## Work order:
Only an exact reprint of all the data is acceptable.

## Data below:
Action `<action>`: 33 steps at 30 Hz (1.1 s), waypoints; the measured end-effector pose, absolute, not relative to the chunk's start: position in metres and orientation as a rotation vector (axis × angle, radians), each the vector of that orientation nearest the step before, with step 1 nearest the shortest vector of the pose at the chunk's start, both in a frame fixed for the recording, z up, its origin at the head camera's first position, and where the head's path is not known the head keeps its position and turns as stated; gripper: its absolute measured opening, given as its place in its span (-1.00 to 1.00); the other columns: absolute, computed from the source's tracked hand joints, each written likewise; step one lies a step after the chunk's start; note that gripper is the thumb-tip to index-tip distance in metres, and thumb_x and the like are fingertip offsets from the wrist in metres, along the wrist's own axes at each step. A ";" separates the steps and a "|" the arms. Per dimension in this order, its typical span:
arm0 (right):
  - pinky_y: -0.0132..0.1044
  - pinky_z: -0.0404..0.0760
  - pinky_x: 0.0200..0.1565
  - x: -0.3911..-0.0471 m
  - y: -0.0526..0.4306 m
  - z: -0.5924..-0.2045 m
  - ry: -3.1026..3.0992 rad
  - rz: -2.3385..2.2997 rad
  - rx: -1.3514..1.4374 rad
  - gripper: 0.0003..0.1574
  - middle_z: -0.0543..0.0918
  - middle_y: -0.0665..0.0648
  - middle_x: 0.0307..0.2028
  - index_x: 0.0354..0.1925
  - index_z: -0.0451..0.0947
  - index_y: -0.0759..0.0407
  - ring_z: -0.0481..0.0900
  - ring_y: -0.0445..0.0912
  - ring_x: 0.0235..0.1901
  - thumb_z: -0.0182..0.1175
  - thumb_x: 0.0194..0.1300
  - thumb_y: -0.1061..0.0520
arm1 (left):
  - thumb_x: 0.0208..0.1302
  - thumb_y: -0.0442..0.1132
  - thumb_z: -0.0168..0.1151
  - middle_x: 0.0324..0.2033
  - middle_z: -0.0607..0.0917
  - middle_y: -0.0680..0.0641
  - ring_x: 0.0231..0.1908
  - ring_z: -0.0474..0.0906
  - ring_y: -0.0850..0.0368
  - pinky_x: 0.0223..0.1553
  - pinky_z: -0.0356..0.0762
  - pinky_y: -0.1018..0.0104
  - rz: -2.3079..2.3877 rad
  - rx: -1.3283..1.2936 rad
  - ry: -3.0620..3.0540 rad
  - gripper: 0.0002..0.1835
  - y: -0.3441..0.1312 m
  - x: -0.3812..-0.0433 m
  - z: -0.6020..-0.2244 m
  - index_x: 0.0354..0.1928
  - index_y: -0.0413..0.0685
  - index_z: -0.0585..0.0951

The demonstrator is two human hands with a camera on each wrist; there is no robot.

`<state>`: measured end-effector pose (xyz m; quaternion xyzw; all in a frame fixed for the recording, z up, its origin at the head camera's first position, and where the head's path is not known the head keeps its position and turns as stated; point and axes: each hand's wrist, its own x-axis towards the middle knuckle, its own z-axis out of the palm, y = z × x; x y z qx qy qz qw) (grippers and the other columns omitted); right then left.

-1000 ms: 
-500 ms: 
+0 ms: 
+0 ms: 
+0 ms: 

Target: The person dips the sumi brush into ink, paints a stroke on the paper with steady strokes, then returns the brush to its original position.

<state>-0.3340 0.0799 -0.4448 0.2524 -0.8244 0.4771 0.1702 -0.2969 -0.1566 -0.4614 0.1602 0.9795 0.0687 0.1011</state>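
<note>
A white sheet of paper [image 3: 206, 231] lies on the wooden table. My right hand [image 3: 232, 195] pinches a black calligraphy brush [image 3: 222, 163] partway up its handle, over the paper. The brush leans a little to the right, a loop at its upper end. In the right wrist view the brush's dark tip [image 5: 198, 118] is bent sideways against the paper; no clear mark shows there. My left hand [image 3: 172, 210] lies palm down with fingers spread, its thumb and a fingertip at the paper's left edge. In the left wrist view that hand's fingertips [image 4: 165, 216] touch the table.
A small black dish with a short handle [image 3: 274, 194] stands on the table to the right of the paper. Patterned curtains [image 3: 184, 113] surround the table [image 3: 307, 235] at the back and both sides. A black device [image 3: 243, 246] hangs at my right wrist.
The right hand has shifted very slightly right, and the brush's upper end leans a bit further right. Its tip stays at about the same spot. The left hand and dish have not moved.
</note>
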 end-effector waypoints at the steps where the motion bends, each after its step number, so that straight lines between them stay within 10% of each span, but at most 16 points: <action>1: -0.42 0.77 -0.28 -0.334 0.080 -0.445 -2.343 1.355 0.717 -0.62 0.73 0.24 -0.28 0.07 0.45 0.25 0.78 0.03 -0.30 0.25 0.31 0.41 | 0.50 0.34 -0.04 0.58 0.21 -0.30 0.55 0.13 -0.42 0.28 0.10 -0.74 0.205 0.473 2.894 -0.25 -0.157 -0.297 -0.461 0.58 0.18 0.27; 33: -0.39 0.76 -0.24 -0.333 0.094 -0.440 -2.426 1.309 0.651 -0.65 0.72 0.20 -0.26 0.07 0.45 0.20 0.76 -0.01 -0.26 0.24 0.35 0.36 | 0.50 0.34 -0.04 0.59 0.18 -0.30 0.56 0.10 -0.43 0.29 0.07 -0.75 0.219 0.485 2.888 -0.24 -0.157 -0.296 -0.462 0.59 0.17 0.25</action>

## Task output:
Action `<action>`: 33 steps at 30 Hz (1.1 s), waypoints; the measured end-effector pose, absolute, not relative to the chunk's start: position in metres and orientation as a rotation vector (axis × angle, radians), each the vector of that orientation nearest the step before, with step 1 nearest the shortest vector of the pose at the chunk's start, both in a frame fixed for the recording, z up, its origin at the head camera's first position, and where the head's path is not known the head keeps its position and turns as stated; gripper: its absolute measured opening, given as its place in its span (-1.00 to 1.00); the other columns: absolute, computed from the source's tracked hand joints, each written likewise; step one lies a step after the chunk's start; note that gripper is the thumb-tip to index-tip distance in metres, and thumb_x and the like are fingertip offsets from the wrist in metres, along the wrist's own axes at each step. A ";" separates the steps and a "|" the arms. Per dimension in this order, its typical span:
arm0 (right):
  - pinky_y: -0.0132..0.1044
  - pinky_z: -0.0404..0.0760
  - pinky_x: 0.0200..0.1565
  - x: -0.3911..-0.0471 m
  - y: -0.0526..0.4306 m
  - z: -0.5924..-0.2045 m
  - ry: -3.1026..3.0992 rad
  - rz: -2.3385..2.2997 rad
  - rx: -1.3514..1.4374 rad
  - gripper: 0.0003..0.1574
  - middle_z: -0.0543..0.0918
  - middle_y: -0.0665..0.0648
  - middle_x: 0.0307..0.2028
  - index_x: 0.0354..0.1925
  - index_z: -0.0451..0.0947
  - index_y: -0.0759..0.0407
  - ring_z: -0.0481..0.0900
  - ring_y: -0.0445..0.0912
  - ring_x: 0.0235..0.1901
  - thumb_z: -0.0182..0.1175
  - thumb_x: 0.0194..0.1300
  - thumb_y: -0.1061..0.0520
arm1 (left):
  - thumb_x: 0.0208..0.1302
  - thumb_y: -0.0442..0.1132
  - thumb_z: -0.0168..0.1151
  - middle_x: 0.0324..0.2033
  - middle_z: -0.0607..0.0917
  - middle_y: -0.0680..0.0641
  - ring_x: 0.0231..0.1908
  - ring_z: -0.0474..0.0906
  - ring_y: -0.0850..0.0368
  - pinky_x: 0.0223..0.1553
  - pinky_z: -0.0356..0.0762
  - pinky_y: -0.1018..0.0104
  - rz: -2.3079..2.3877 rad
  - rx: -1.3283..1.2936 rad
  - ry: -3.0620..3.0540 rad
  - gripper: 0.0002..0.1835
  - y: -0.3441..0.1312 m
  - x: -0.3812..-0.0433 m
  - z: -0.6020..-0.2244 m
  - index_x: 0.0354..0.1928
  - index_y: -0.0413..0.0685
  - index_z: -0.0585..0.0951

The demonstrator is two human hands with a camera on each wrist; there is no robot.

`<state>`: measured end-effector pose (xyz m; quaternion xyzw; all in a frame fixed for the recording, z up, its origin at the head camera's first position, and where the head's path is not known the head keeps its position and turns as stated; point and axes: each hand's wrist, its own x-axis towards the middle knuckle, its own z-axis out of the palm, y = z × x; x y z qx qy qz qw) (grippers and the other columns omitted); right then left.

-1000 ms: 
-500 ms: 
+0 ms: 
+0 ms: 
+0 ms: 

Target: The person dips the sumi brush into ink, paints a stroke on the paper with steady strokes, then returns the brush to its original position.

<state>-0.3340 0.0799 -0.4448 0.2524 -0.8244 0.4771 0.1702 -0.2969 -0.1566 -0.4614 0.1602 0.9795 0.0687 0.1011</state>
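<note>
A white sheet of paper [image 3: 206, 231] lies on the wooden table. My right hand [image 3: 232, 195] pinches a black calligraphy brush [image 3: 222, 163] partway up its handle, over the paper. The brush leans a little to the right, a loop at its upper end. In the right wrist view the brush's dark tip [image 5: 198, 118] is bent sideways against the paper; no clear mark shows there. My left hand [image 3: 172, 210] lies palm down with fingers spread, its thumb and a fingertip at the paper's left edge. In the left wrist view that hand's fingertips [image 4: 165, 216] touch the table.
A small black dish with a short handle [image 3: 274, 194] stands on the table to the right of the paper. Patterned curtains [image 3: 184, 113] surround the table [image 3: 307, 235] at the back and both sides. A black device [image 3: 243, 246] hangs at my right wrist.
The right hand has shifted very slightly right, and the brush's upper end leans a bit further right. Its tip stays at about the same spot. The left hand and dish have not moved.
</note>
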 end-effector waypoints at the steps where the motion bends, each after its step number, so that straight lines between them stay within 10% of each span, but at most 16 points: <action>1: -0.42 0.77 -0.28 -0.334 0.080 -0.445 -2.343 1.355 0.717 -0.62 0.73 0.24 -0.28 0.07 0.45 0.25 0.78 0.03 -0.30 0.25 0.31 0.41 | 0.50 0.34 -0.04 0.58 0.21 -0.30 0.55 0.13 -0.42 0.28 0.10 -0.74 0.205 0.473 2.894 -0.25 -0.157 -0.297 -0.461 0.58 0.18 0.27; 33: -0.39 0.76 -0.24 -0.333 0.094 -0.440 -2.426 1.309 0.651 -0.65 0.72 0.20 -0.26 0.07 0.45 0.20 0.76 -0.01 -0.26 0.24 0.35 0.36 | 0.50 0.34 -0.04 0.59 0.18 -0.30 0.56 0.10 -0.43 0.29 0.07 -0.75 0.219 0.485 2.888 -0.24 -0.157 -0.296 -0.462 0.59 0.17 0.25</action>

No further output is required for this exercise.